RECENT months have seen Jordan take a series of decisive steps to attract foreign investors. As the government continues to maintain a tight grip on expenditure, private finance is increasingly being seen as the key to accelerating Jordan's development. Ambitious infrastructure projects are prime candidates for foreign capital.

The publicly-financed expansion of Jordan's generating capacity will end next year, when Italy's ABB Sae Sadelmi finishes installing a third gas turbine at the Aqaba power plant, lifting its capacity to 390 MW. Further expansions will depend on private investment and the Energy & Mineral Resources Ministry has invited contractors to apply by early September to prequalify for the construction of Jordan's first private power plant. K&M Engineering & Consulting Corporation of the US has been appointed to assist with the prequalification process. The ministry intends to award the contract on a build-own-operate (BOO) basis, with the first unit scheduled to come onstream by July 2001.

The state-owned National Electric Power Company (NEPCO) will buy power from the plant, but it is not yet clear whether the government will guarantee sales. Jordan has yet to launch a BOO or build-operate-transfer (BOT) project successfully. When the Energy & Mineral Resources Ministry retendered a BOT contract to build an oil refinery in February, it refused to commit itself to sale and purchase agreements with the operator. The work has yet to be awarded.

NEPCO will itself be opened up to private investment when the government sells a stake in the company, which replaced the Jordan Electricity Authority as a public shareholding company in mid-1996. However, the government's more immediate priority is the sale of stakes in the Jordan Cement Factories Company and the Jordan Telecommunications Company, and it has not yet decided the size of the stake it will offer in NEPCO, nor when the sale will proceed.

The most ambitious project to be awarded in recent months is the connection of the Jordanian and Syrian electricity networks, financed by the Arab Fund for Economic & Social Development. The work is part of wider regional plans to link the grids of Egypt, Jordan, Syria, Lebanon, Turkey and eventually Iraq. The work has been divided into a number of packages, awarded to Electromontaj of Romania, Bahrain's Midal Cables, Nokia Cables of Finland and Italy's Borma.

KUWAIT

The power sector in Kuwait has been very active in the first half of the year, with plans for the Al-Zour power plant moving ahead and a series of substation contracts awarded.

Bids for the first consultancy contract on the proposed 2,400-MW Al-Zour plant were submitted in mid-June.
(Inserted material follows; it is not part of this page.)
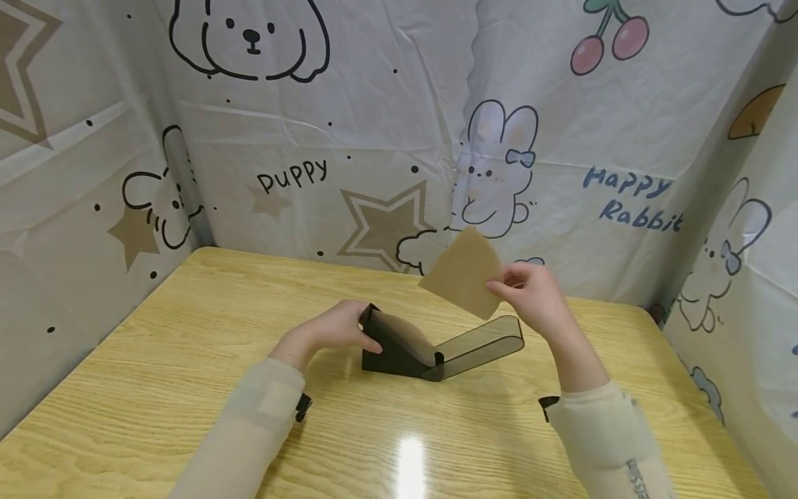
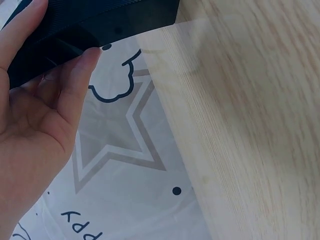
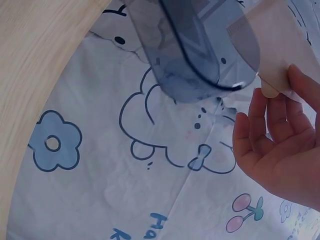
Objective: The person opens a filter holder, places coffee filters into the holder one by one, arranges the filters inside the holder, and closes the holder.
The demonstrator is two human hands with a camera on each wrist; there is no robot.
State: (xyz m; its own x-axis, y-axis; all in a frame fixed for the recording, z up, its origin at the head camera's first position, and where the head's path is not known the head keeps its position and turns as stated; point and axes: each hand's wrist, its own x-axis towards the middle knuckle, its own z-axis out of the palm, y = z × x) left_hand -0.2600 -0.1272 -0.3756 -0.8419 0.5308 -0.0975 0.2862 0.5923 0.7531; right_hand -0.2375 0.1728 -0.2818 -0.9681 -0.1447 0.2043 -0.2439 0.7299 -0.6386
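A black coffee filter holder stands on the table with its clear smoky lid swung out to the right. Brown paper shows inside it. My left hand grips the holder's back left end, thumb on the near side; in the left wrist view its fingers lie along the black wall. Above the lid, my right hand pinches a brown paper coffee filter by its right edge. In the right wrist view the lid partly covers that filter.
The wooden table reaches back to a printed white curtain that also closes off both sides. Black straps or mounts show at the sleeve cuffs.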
The following five US consultants were invited to bid: Parsons Brinckerhoff International; Parson Main, part of the Parsons Corporation; Sargent & Lundy; Stone & Webster Engineering Corporation; Black & Veatch International.

The successful bidder will provide full consultancy services, including engineering, design and site supervision for the power generation facilities at the plant. The contract will run for eight years. A separate consultancy tender will be issued for the facility's desalination plant which is expected to have a capacity of 48 million imperial gallons a day.

On completion, the Al-Zour plant will boost Kuwait's installed capacity to 11,680 MW. Current capacity is 6,680 MW, but this will rise to 9,280 MW when the Subiya plant is fully commissioned in 1999.

A number of long-awaited substation contracts have been awarded this year. Italy's Ansaldo Industria has made a dramatic entry into the Kuwaiti market. The company was awarded a KD 9.14 million ($30.21 million) contract to supply and install the Al-Shagaya A substation. The company is also low bidder at KD 12.8 million ($42.2 million) to supply and install Umm al-Haiman B and C substations, which will supply the new housing developments in the area. In June, Germany's Siemens won a KD 7.4 million ($24.6 million) contract to supply and install the Hadeen D 132/11-kV substation.

LEBANON

WHEN the two new power plants at Zahrani and Beddawi start operating at the end of August, Lebanon will have almost finished restoring and expanding its generating capacity. Restoring a regular power supply was one of the top priorities of the government's post-war reconstruction programme, and the installed capacity should be able to meet expected demand until 2006.

Work is continuing on the expansion of the power distribution network, with the aim of extending the supply to as much of the population as possible. France's Groupe Schneider has a $99 million contract to build four metal- clad substations in Beirut, which now receives a reliable supply around the clock. Outside the capital, a consortium of Spie Batignolles, also of France, and Germany's AEG is constructing three conventional substations at a cost of $34 million. Turkey's STFA Enerkom is erecting 152 kilometres of 220-kV power lines in the Beqaa valley.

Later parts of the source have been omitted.